The next step is to check for attack overlaps. For example, if the strategy includes a mask attack that cracks alphanumeric passwords of length 6, it makes no sense to include a mask attack that only cracks numeric passwords, as they would already be tested. In order to avoid wasting time, a dictionary of "incompatible" attacks is generated, based on the attacks attributes (such as wordlists, rules, masks).
Currently, overlaps are only checked between attacks of the same type.
  • To resolve this problem for masks, Kraqozorus computes the intersections between each pair of masks. If this intersection is not empty, a bilateral incompatibility between them is created in the dictionary.
  • To create incompatibilities for wordlists, we use the label of a wordlist attack. By convention, it is structured as <name_wordlist>-<size_or_date> (for example, rockyou-small or custom_wordlist-2020).
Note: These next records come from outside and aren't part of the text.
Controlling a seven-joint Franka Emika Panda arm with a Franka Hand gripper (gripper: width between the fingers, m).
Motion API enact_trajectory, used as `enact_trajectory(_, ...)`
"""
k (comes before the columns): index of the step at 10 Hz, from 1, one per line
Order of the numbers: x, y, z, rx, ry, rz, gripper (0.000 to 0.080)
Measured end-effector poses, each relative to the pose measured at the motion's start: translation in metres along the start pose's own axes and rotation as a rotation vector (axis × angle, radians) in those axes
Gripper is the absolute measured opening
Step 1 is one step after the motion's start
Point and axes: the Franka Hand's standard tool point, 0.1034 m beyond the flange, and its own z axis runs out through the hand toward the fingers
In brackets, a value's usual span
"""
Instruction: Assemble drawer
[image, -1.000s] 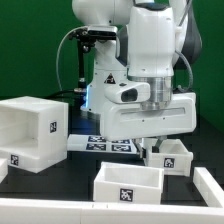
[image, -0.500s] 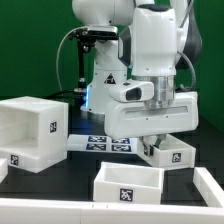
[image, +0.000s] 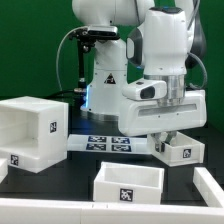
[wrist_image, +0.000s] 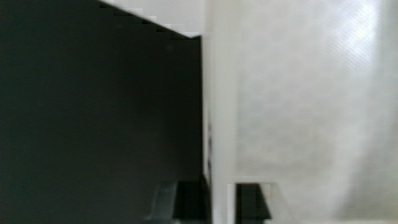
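My gripper (image: 167, 137) is shut on the wall of a small white tray (image: 183, 151) and holds it at the exterior view's right, just above the black table. In the wrist view the tray's thin wall (wrist_image: 302, 100) runs between my two dark fingertips (wrist_image: 185, 200), with the gripper (wrist_image: 221, 203) closed on it. The large white cube-like housing (image: 30, 130) stands at the exterior view's left with its open side showing. A second shallow tray (image: 127, 182) with a tag on its front lies at the front centre.
The marker board (image: 105, 143) lies flat between the housing and the held tray. A white rim (image: 100, 218) runs along the front edge. Another white part (image: 211, 186) sits at the front right. The robot base (image: 105, 80) stands behind.
My gripper has carried the small tray toward the exterior view's right and a little up. The housing and the front tray have not moved.
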Motion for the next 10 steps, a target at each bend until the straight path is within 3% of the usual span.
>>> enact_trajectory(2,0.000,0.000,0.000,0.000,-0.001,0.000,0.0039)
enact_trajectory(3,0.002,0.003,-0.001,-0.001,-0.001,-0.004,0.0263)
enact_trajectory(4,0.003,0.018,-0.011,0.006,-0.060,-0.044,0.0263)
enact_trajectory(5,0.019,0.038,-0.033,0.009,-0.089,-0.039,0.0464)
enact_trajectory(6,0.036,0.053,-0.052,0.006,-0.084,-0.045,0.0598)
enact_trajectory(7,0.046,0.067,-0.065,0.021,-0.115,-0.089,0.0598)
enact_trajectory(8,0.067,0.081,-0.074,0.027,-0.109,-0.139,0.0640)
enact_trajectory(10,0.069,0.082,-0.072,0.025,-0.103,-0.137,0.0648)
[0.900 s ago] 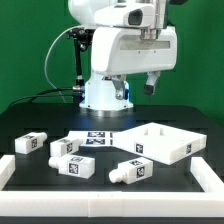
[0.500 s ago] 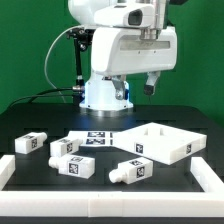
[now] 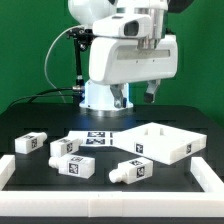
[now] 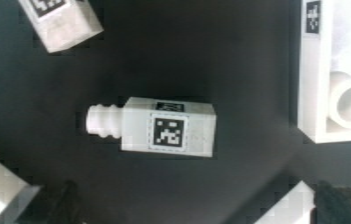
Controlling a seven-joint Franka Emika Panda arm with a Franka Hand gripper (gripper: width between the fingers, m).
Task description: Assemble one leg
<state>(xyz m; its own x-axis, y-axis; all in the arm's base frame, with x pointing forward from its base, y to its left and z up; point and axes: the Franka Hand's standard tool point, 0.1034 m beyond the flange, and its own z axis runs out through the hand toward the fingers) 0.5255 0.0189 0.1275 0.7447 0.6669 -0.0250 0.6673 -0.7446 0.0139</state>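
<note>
A green backdrop stands behind a black bench [image 3: 25, 125] edged by a low white rail [image 3: 210, 178]. The exterior view gives the full count. There are four legs [image 3: 130, 170] lying on the bench, one tray-shaped part [image 3: 165, 150], one marker board [image 3: 95, 137], and one claw [image 3: 138, 98] hanging high above them all, touching nothing.

The wrist view takes in only two legs and one corner of the tray-shaped part [image 4: 332, 70], but shows them closer. The leg [image 4: 168, 126] lies on its side straight below the claw, tag facing up, round peg pointing away from the tray-shaped part. A second leg [image 4: 62, 22] lies farther off. The blurred fingers [image 4: 33, 205] sit wide apart with nothing between them. I cannot tell for sure which of the four legs lies under the claw.
</note>
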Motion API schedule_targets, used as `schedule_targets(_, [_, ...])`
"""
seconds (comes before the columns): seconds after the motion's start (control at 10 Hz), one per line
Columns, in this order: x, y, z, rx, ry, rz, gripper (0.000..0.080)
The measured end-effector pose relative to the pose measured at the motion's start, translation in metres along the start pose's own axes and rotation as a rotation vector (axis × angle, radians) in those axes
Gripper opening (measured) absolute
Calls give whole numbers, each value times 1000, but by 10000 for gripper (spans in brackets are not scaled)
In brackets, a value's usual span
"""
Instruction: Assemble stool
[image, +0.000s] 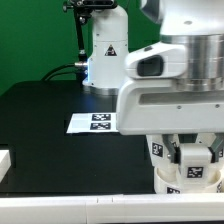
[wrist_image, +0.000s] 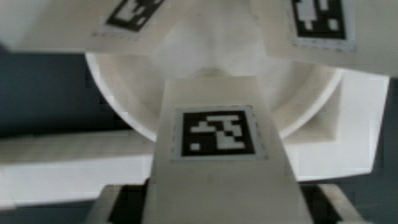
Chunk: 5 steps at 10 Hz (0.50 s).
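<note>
In the wrist view a chunky white stool leg (wrist_image: 217, 120) with a black-and-white tag runs between my fingers (wrist_image: 121, 203), and my gripper (wrist_image: 222, 206) is shut on it. The leg's far end reaches over the round white seat disc (wrist_image: 118, 92). Two more tagged legs (wrist_image: 139, 18) (wrist_image: 320, 28) lie at the disc's far side. In the exterior view the gripper (image: 193, 160) hangs low at the exterior view's right, with white tagged parts (image: 165, 150) around it. The arm hides most of the seat there.
The marker board (image: 98, 122) lies flat on the black table (image: 50, 120) in the middle. The arm's white base (image: 105, 55) stands behind it. A white rail (image: 6, 160) runs along the exterior view's left edge near the front.
</note>
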<state>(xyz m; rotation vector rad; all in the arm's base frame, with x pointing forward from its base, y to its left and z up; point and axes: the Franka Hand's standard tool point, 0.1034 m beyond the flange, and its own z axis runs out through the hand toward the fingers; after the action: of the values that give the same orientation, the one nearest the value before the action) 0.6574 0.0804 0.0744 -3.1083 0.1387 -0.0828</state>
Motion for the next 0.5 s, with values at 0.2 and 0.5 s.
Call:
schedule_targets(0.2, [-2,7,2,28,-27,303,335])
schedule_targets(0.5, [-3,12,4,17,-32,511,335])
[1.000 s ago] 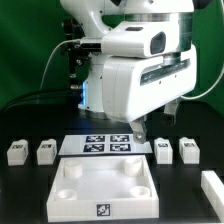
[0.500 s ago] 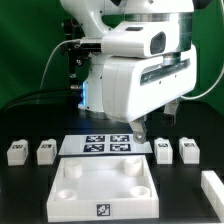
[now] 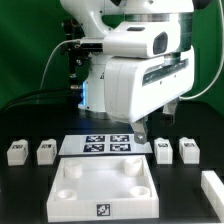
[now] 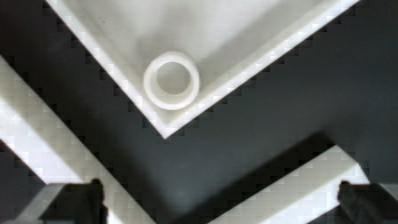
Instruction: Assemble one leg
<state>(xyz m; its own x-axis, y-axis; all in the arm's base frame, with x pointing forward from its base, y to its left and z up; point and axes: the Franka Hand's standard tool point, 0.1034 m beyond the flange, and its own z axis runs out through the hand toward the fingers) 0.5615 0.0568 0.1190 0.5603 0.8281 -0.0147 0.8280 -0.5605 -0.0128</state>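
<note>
1. We are seeing four legs standing on the dark surface, none of them gripped; two legs are sitting to the exterior view's left of the marker board; two more legs are sitting to its right.
2. The white tabletop is lying just beside the marker board, nearer the camera; one round corner socket is showing in the wrist view.
3. The end effector is hanging above that corner, fingers spread wide, pinching nothing.

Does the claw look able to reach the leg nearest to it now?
Probably yes: the claw hangs open near that leg, which stands uncovered, with nothing between them.
</note>
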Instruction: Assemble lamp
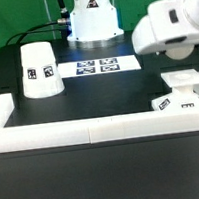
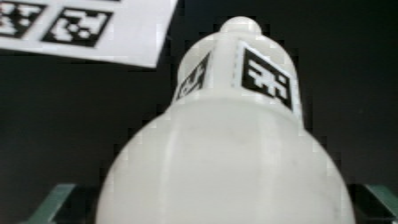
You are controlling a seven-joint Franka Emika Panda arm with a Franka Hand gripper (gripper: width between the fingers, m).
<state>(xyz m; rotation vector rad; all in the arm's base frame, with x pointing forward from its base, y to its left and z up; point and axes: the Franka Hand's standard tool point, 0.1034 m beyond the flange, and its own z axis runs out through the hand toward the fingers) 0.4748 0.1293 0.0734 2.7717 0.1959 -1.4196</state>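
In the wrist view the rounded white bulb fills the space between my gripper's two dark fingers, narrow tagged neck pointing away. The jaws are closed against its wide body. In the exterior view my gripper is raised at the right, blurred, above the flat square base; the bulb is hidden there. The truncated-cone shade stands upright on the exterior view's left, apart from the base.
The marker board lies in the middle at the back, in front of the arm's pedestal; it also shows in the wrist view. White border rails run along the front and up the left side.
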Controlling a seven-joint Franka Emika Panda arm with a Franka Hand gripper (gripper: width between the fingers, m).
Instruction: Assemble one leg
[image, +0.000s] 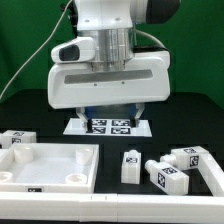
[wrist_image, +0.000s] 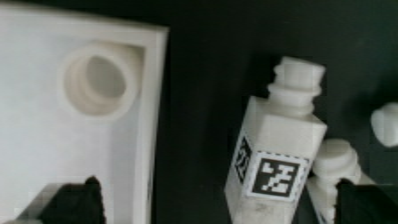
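Beside tray-like panel (image: 45, 168), leg (image: 131, 165) stands upright.

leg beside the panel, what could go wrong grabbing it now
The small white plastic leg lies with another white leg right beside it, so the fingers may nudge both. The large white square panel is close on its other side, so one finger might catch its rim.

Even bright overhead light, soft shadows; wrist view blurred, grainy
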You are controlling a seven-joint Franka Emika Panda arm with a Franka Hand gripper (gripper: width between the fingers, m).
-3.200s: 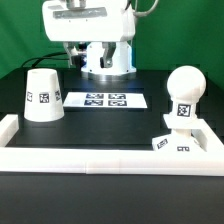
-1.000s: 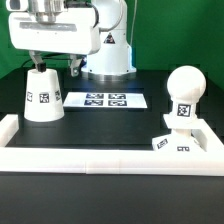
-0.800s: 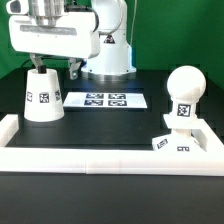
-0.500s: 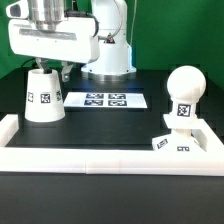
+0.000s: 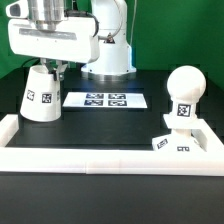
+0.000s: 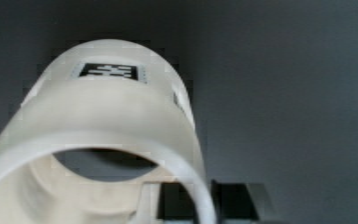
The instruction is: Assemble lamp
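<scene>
The pincer (image 5: 49, 70) sits low over the top of the shade (image 5: 42, 96), lower than a second ago, when its fingers hung spread on either side of the cone's rim; now the fingers have drawn in against the top of the shade, and the shade leans a little, where before it stood straight. The wrist view looks down the shade (image 6: 119, 130) into its open mouth, with one dark finger pad (image 6: 213, 200) at the rim; the pincer looks narrowed onto the wall, though whether it truly clamps I cannot tell. The shade stands near the back corner of the bench at the exterior view's left, just beside the marker board (image 5: 105, 100). The bulb (image 5: 185, 96) stands upright near the edge at the exterior view's right, with the base (image 5: 170, 143) lying tilted just in front of it, against the border rail (image 5: 100, 157). The only markings are black-and-white square tags; no writing can be read.
</scene>
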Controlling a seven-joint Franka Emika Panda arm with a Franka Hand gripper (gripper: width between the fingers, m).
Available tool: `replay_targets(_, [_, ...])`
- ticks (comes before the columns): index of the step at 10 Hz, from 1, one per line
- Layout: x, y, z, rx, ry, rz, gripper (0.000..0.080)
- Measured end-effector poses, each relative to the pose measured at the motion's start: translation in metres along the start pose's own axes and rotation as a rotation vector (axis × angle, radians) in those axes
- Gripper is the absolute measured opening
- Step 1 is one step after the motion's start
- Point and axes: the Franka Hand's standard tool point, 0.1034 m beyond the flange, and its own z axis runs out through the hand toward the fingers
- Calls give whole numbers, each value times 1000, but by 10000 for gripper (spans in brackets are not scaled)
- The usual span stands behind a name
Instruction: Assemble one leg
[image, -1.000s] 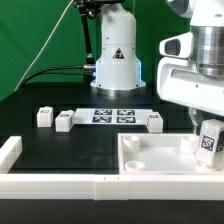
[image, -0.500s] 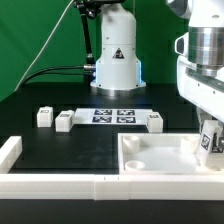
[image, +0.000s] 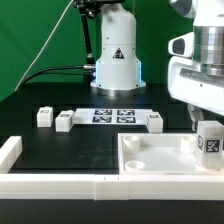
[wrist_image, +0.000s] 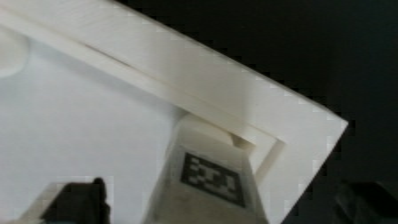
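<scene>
My gripper (image: 207, 135) is shut on a leg (image: 210, 142), a small white block with a black-and-white tag, and holds it upright over the far right corner of the big white square panel (image: 150, 160). In the wrist view the held leg (wrist_image: 222, 175) points its end at a corner of the panel (wrist_image: 107, 110), and one dark finger (wrist_image: 80, 200) shows beside it. Three more legs stand on the black table: two at the exterior view's left (image: 44, 117) (image: 64, 121) and one at the middle (image: 154, 122).
The marker board (image: 110, 116) lies on the table in front of the arm's white base (image: 116, 62). A white rail (image: 55, 184) runs along the near edge, with a raised end at the exterior view's left (image: 9, 152).
My gripper with the leg moved to the exterior view's right and lower half a second ago, and has now come back left and a little higher above the panel's corner.
</scene>
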Motion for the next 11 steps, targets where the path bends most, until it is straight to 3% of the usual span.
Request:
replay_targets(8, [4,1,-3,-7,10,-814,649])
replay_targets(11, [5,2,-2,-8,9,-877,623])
We then use the hypothesis that rockyou-large overlaps with rockyou-small, but not with custom_wordlist-2020.
  • In the case of rules based attacks, the wordlist overlap check is combined with a check based on the name of the rule.
  • In the case of wordlists + masks attacks, the wordlist overlap check is combined with the mask overlap check.

 

Moreover, attacks can overlap between several workers. Each duplicated attack will be assigned to the worker that is the most efficient for the given attack. The worker with the largest amount of attacks will have its strategy created first. Once computed, all attacks selected for this worker's strategy are removed from the pool of attacks that can be selected for the other workers. However, the time allowed to a hashcat worker is split in two parts. The first part is dedicated to mask attacks and the second to the others. If the mask attacks did not consume their alloted time, the remaining time is added to the time the second strategy can use. Each selected attack is blacklisted thus avoiding its repetition in next strategies.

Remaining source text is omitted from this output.